__EXERCISE DESCRIPTION__: Each line of the material holding the word "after" must be identified and copied.

__PROVIDED DATA__:
______

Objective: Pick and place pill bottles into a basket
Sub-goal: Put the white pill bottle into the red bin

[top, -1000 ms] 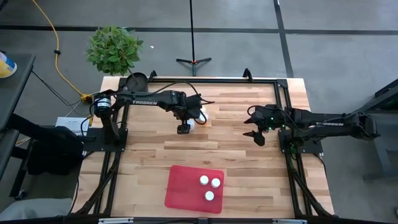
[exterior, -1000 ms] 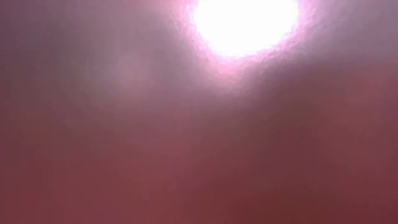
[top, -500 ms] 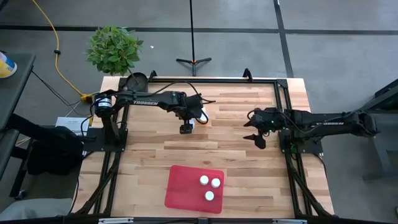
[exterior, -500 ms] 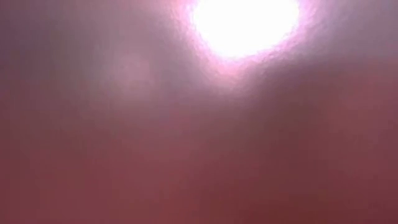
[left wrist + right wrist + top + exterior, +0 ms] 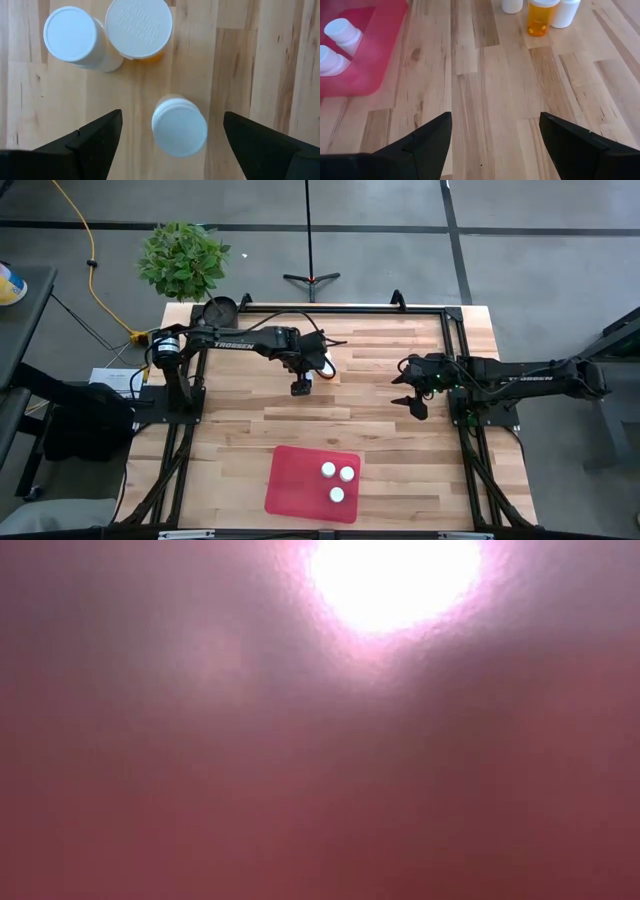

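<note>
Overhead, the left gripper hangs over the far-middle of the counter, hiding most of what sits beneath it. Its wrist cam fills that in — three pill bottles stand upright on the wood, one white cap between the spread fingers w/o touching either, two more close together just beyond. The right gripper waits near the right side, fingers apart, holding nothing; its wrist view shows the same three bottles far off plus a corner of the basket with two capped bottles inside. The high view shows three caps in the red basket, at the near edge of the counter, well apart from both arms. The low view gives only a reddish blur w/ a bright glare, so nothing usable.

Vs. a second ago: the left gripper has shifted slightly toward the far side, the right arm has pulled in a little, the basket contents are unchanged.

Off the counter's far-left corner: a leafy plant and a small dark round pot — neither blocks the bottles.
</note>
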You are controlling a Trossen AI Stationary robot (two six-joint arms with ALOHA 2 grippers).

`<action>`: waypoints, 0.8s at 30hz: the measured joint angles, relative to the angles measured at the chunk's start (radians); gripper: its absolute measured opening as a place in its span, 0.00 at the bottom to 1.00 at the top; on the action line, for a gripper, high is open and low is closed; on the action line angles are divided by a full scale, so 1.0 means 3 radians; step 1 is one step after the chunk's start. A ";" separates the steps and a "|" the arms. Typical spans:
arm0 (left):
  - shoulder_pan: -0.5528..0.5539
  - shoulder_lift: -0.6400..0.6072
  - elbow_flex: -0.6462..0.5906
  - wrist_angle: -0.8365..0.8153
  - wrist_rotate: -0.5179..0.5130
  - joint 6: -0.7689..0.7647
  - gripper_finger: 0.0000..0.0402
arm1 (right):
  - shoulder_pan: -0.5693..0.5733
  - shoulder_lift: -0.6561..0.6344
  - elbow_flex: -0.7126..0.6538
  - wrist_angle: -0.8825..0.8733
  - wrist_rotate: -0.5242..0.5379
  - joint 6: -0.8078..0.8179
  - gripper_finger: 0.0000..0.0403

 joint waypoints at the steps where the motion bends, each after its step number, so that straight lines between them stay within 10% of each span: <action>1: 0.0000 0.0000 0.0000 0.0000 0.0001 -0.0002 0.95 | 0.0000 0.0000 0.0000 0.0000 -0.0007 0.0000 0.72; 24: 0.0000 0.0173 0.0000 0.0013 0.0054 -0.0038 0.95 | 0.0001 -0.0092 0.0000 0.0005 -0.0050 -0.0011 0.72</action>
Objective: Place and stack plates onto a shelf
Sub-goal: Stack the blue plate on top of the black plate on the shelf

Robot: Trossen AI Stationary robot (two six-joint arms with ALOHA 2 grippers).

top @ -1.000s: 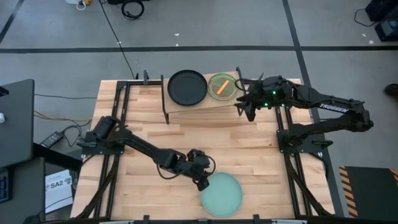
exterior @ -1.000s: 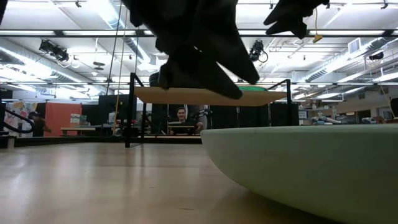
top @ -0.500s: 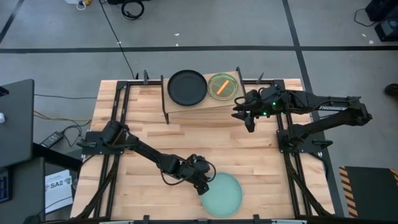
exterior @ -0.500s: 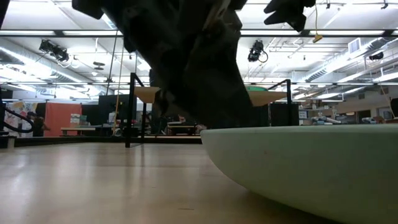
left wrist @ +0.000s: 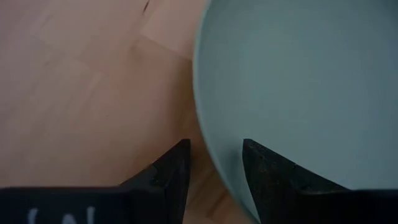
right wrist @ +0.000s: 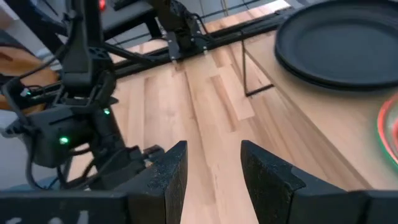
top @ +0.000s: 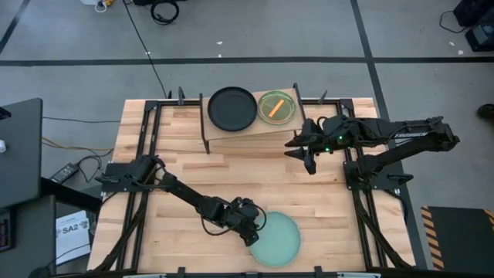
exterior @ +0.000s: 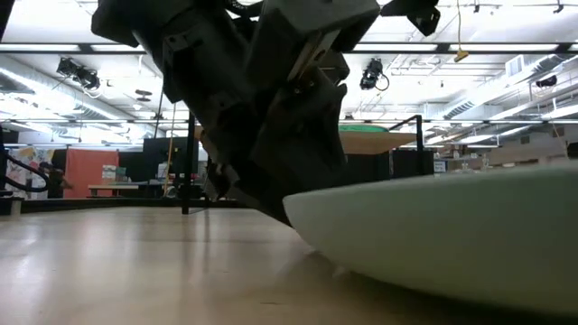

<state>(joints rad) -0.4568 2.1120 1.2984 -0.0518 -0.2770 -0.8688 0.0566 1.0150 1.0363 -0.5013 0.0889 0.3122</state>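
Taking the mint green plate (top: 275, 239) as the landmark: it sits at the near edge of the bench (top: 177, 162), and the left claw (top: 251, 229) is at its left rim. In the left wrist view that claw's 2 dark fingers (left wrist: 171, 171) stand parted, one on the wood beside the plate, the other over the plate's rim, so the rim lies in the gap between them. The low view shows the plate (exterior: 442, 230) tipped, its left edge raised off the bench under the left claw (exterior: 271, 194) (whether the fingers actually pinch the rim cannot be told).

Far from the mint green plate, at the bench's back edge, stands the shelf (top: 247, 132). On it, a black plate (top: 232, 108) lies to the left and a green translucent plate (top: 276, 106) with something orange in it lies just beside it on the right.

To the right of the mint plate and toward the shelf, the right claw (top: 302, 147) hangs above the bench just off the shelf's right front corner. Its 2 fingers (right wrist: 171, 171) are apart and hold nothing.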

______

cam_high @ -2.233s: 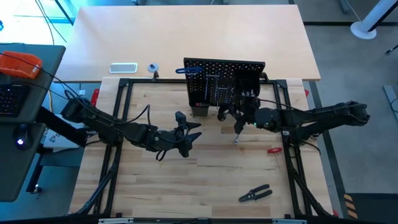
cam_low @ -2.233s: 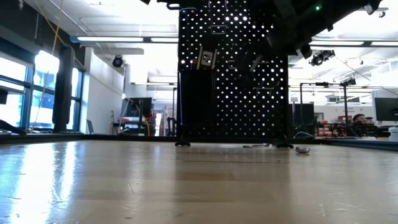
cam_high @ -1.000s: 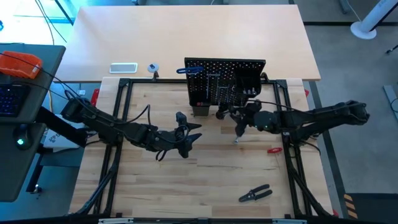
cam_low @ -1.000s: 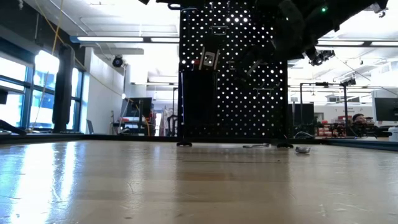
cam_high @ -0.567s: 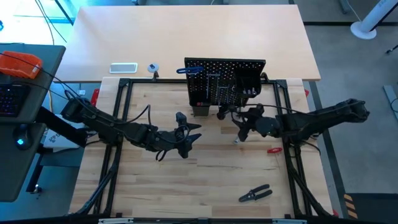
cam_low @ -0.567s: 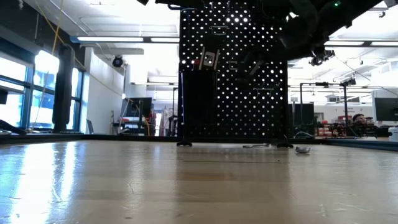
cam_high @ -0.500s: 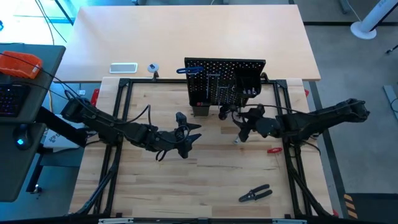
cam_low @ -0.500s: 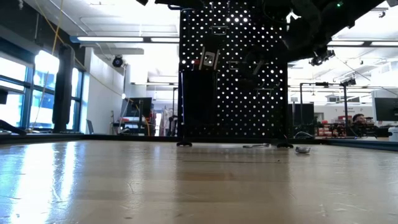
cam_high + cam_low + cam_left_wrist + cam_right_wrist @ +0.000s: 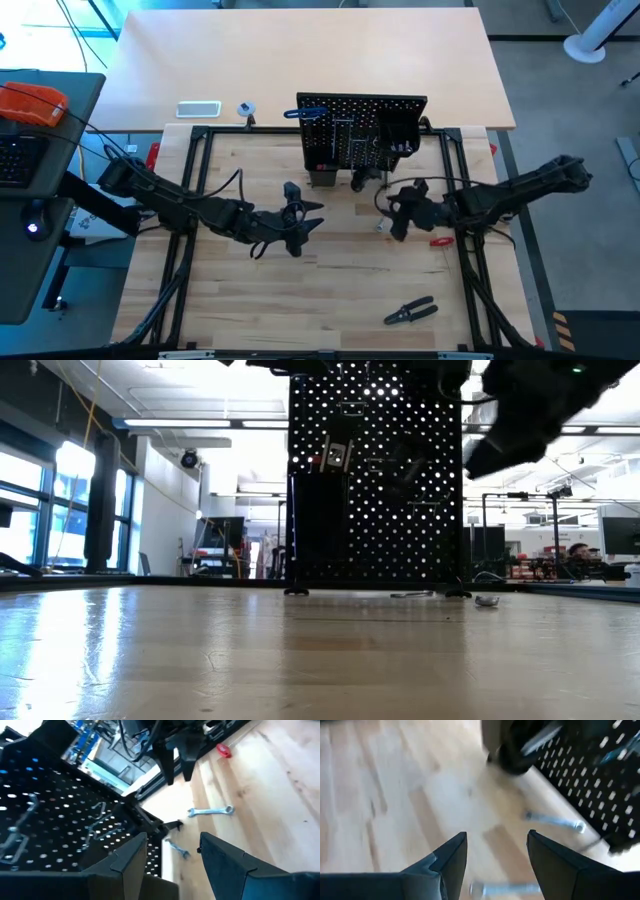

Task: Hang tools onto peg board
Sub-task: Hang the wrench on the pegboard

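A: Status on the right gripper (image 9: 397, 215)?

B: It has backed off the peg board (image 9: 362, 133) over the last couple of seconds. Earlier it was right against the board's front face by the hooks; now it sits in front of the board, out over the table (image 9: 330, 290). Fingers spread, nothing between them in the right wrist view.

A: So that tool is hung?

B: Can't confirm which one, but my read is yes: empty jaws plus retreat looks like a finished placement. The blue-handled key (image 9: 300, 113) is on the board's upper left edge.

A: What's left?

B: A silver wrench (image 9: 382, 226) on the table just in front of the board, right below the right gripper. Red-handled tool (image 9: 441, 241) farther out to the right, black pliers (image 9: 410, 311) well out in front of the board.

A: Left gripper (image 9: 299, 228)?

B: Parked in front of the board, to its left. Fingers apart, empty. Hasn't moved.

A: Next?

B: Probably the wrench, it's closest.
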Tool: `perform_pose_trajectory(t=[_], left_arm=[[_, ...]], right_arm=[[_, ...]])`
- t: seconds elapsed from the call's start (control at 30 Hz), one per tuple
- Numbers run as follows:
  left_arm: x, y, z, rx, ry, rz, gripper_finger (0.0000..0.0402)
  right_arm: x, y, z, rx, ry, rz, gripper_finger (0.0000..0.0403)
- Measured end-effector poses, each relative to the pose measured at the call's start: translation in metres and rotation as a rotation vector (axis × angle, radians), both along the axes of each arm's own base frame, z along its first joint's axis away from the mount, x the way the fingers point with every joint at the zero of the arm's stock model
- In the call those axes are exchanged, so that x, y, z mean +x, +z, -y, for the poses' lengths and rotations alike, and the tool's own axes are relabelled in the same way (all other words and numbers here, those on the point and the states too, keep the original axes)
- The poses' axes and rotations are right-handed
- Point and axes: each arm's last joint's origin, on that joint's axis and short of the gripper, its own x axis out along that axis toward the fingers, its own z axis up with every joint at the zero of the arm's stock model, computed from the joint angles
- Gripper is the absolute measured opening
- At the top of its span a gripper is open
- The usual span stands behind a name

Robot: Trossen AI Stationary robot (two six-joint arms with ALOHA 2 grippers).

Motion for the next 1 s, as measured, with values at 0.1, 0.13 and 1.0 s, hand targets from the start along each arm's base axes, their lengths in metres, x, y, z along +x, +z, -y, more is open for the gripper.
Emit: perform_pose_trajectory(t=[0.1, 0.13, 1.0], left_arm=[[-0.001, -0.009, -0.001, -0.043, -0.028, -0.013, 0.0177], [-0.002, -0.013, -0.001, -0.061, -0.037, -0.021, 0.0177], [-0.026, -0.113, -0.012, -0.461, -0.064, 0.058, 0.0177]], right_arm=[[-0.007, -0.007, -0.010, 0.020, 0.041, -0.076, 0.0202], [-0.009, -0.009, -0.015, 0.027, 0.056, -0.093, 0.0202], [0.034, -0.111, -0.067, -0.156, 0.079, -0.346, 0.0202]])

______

__ANSWER AREA__:
`<action>`: waypoints, 0.8s at 30hz: the measured joint angles, relative to the angles measured at the chunk's start (radians); gripper: its absolute measured opening as a place in its span, 0.00 at the bottom to 1.00 at the top; on the action line, for a gripper, high is open and low is closed; on the action line angles are divided by a full scale, so 1.0 means 3 radians; step 1 is one step after the chunk's start. A ";" separates the steps and a "|" the arms. Typical spans:
 joint waypoints at the steps where the motion bends, each after its step number, so that straight lines between them stay within 10% of each span: <action>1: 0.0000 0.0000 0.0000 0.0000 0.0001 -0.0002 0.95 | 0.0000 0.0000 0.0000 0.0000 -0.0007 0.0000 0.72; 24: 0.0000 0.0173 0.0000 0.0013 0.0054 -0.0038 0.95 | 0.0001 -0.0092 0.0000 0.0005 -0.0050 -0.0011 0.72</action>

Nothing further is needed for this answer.